White House press secretary Jay Carney said yesterday that “we have been saying for some time now that growth has to be a factor in Europe.”
Carney said while “we’re not prescribing actions” for Europe, Obama favors “a balanced approach that includes austerity, dealing with fiscal challenges as well as the need to grow the economy.”
The G-8 discussions are expected to cover how to deal with Greece’s fiscal and political crisis and bailout; African food security programs; economic growth in the U.S., China and Japan; trade, energy and climate change; and collective approaches toward regimes in Syria, Iran and North Korea.
The G-8 includes the U.S., Canada, the U.K., Germany, France, Italy, Japan and Russia. The European Union also has two seats. This is the first G-8 for Hollande, Italian Prime Minister Mario Monti and Japan’s Prime Minister Yoshihiko Noda.
Greece moved this week to call new elections for next month, after political gridlock left the nation without a government since inconclusive May 6 elections. The country is on its second bailout from the European Union.
Putin, inaugurated earlier this month, is skipping the G-8, sending Russian Prime Minister Dmitry Medvedev in his place. Putin is at odds with the U.S. on issues ranging from missile defense to the approach toward Syria and Iran.

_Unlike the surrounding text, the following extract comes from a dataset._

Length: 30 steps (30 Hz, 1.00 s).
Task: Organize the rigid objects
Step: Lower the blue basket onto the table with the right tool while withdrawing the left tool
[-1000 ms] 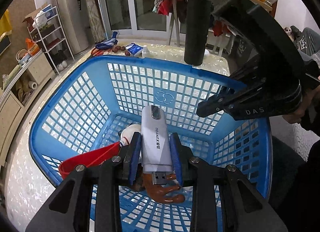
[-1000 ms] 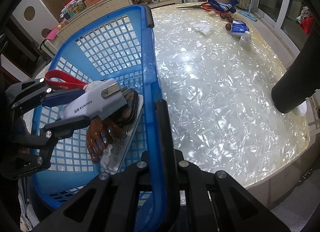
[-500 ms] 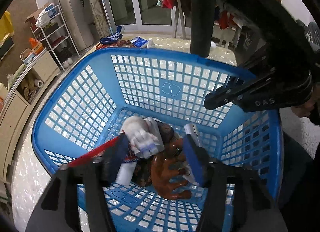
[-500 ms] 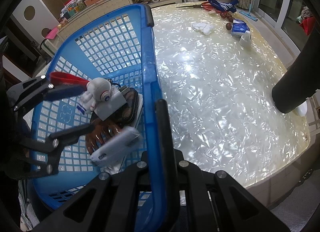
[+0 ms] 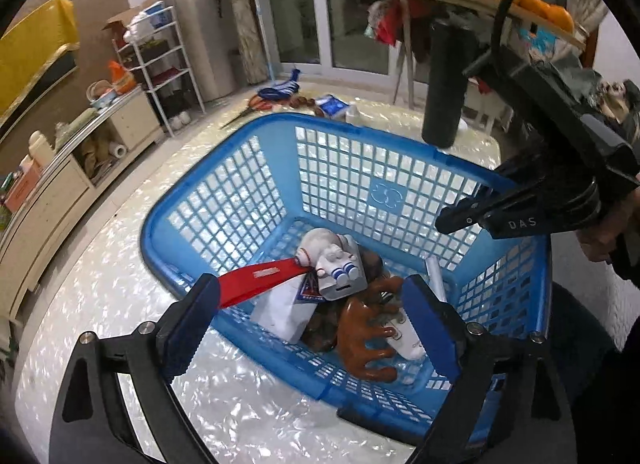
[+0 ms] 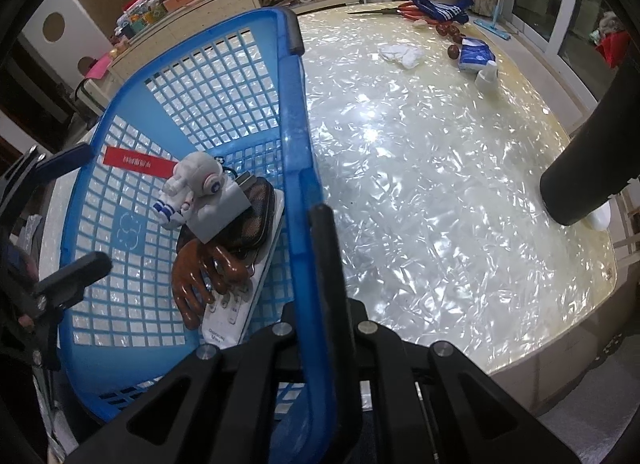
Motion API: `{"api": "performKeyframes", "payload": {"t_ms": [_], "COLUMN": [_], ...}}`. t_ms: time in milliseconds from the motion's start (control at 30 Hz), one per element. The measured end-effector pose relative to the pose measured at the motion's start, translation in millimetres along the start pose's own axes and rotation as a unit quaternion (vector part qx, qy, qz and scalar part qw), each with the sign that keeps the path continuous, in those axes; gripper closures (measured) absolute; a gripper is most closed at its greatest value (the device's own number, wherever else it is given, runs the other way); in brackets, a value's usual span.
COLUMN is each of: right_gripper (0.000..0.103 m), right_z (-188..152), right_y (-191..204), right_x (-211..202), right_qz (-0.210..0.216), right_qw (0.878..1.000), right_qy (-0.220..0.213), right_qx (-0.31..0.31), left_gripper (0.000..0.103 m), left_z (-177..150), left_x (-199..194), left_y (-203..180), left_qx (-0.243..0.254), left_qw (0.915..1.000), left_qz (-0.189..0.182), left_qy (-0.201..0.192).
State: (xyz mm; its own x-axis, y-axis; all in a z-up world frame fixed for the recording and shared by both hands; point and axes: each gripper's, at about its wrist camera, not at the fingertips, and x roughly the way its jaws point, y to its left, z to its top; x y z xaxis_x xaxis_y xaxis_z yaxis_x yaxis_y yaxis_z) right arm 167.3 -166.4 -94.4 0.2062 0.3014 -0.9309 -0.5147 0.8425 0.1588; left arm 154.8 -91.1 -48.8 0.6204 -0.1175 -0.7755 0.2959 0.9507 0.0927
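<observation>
A: Blue plastic basket [image 5: 224,192] sits on the pearly tabletop [image 6: 432,168]. Contents?

B: A heap at its floor — white astronaut figure [image 5: 334,256] on a grey-white block, brown claw hair clip [image 5: 370,328] at about five o'clock of it, a white remote [image 6: 240,304] under both, a brown patterned pouch [image 6: 256,216] between. A red strip [image 5: 260,278] runs out toward nine o'clock.

A: Left gripper [image 5: 312,324]?

B: Above the basket's near edge, jaws opening, blue pads spread wide. Nothing pinched; the heap shows between them but lies below, untouched.

A: Right gripper [image 6: 316,260]?

B: Pressed together on the basket's rim — the blue wall runs straight between its fingers. From the left wrist view it shows at two o'clock, on the right-hand wall.

A: Rest of the table?

B: Black cylinder [image 5: 446,84] standing at one o'clock beyond the basket. Far edge, twelve o'clock: scissors [image 6: 384,11], a blue-and-white packet [image 6: 474,54], a crumpled white tissue [image 6: 402,54].
</observation>
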Motion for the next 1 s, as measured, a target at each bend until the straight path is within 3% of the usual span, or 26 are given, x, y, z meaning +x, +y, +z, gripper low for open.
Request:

Fiscal woes also are casting a shadow over NATO funding. The European alliance’s modernization is at risk as well as commitments that individual countries will make to continue training and assistance programs to Afghan forces after 2014, when the Western-led alliance forces plan to depart.

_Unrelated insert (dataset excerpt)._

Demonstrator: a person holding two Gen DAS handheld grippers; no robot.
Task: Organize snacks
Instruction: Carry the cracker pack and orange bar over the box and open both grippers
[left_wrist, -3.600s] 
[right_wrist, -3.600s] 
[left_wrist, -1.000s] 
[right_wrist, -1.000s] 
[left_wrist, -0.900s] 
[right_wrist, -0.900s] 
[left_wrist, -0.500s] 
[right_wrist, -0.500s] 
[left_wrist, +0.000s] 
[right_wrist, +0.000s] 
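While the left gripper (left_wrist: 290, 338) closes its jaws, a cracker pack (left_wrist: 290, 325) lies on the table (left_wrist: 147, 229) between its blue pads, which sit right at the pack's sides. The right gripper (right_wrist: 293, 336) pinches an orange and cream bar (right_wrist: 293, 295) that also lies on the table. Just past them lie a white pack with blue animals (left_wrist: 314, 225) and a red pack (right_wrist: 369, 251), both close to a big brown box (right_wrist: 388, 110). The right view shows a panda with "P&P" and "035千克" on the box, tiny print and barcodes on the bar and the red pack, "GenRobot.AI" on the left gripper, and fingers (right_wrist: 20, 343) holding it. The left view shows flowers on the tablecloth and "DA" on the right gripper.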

Hollande’s approach to the NATO summit will determine whether France remains aligned with the U.S. on “major strategic issues,” such as Afghanistan, said R. Nicholas Burns, former undersecretary of state for political affairs during the George W. Bush administration, who co-authored an Atlantic Council report on the future of NATO.

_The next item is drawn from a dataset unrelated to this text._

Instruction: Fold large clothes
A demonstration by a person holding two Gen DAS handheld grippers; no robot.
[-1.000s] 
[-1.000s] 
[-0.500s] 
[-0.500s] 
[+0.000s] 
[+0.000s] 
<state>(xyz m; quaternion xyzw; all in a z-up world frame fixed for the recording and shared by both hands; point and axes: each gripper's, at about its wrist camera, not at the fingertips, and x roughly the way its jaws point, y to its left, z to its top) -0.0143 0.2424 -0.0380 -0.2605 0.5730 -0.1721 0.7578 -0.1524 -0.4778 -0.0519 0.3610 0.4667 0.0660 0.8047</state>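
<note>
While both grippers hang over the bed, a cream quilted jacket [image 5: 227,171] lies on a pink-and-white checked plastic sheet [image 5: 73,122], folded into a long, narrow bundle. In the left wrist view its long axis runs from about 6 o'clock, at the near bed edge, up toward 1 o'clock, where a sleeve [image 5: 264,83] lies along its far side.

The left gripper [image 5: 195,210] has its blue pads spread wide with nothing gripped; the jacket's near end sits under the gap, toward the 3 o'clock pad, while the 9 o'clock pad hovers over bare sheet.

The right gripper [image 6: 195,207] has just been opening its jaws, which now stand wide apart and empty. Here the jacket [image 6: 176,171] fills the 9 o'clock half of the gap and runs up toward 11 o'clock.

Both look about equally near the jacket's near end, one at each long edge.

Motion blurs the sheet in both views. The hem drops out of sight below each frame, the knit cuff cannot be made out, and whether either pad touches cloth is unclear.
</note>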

Hollande may find himself under pressure from the U.S. and other NATO allies not to pull French troops from Afghanistan by the end of 2012, as he promised during the campaign.
France now has 3,308 troops in Afghanistan, according to information provided by the International Security Assistance Force on its website.
At the summit in Chicago, NATO leaders are to review plans to give full responsibility for security to Afghan forces by the end of 2014, and also discuss and define the future role of the alliance and its partners in that country.
Withdrawal From Afghanistan
Financing the stand-alone Afghan force has taken on greater urgency as Western allies head for the exit after more than a decade of warfare, the longest combat operation in NATO’s history.
Afghan soldiers and police officers totaled about 337,000 in mid-March and are scheduled to reach 352,000 this year. The coalition has agreed with Afghan leaders to begin paring the force after 2014 to about 230,000.
Maintaining those numbers of Afghan security forces would cost about $4 billion, with the U.S. seeking $1.3 billion from allies and with the Afghanistan government contributing about $500 million annually, Assistant Secretary of State Philip Gordon told the Senate Foreign Relations Committee on May 10.
Over the past month, since defense and foreign ministers met at NATO headquarters in Brussels in preparation for the summit, several countries have announced financial pledges for Afghan security forces, including Britain with 70 million pounds ($112 million) and Germany with $190 million a year.
In the past year, NATO nations have begun reducing their military budgets, including the U.S. which is slated to cut $487 billion over the next ten years, said Burns, who is a board director at the Atlantic Council and a professor at Harvard University.
The U.S. military may face another $500 billion in cuts if Congress and the White House do not agree by the end of this year on other ways to reduce the budget deficit.
“The cohesion of the Atlantic community is under strain from economic crisis, political paralysis and the emergence of new global powers in Asia,” Burns said in the Atlantic Council’s report.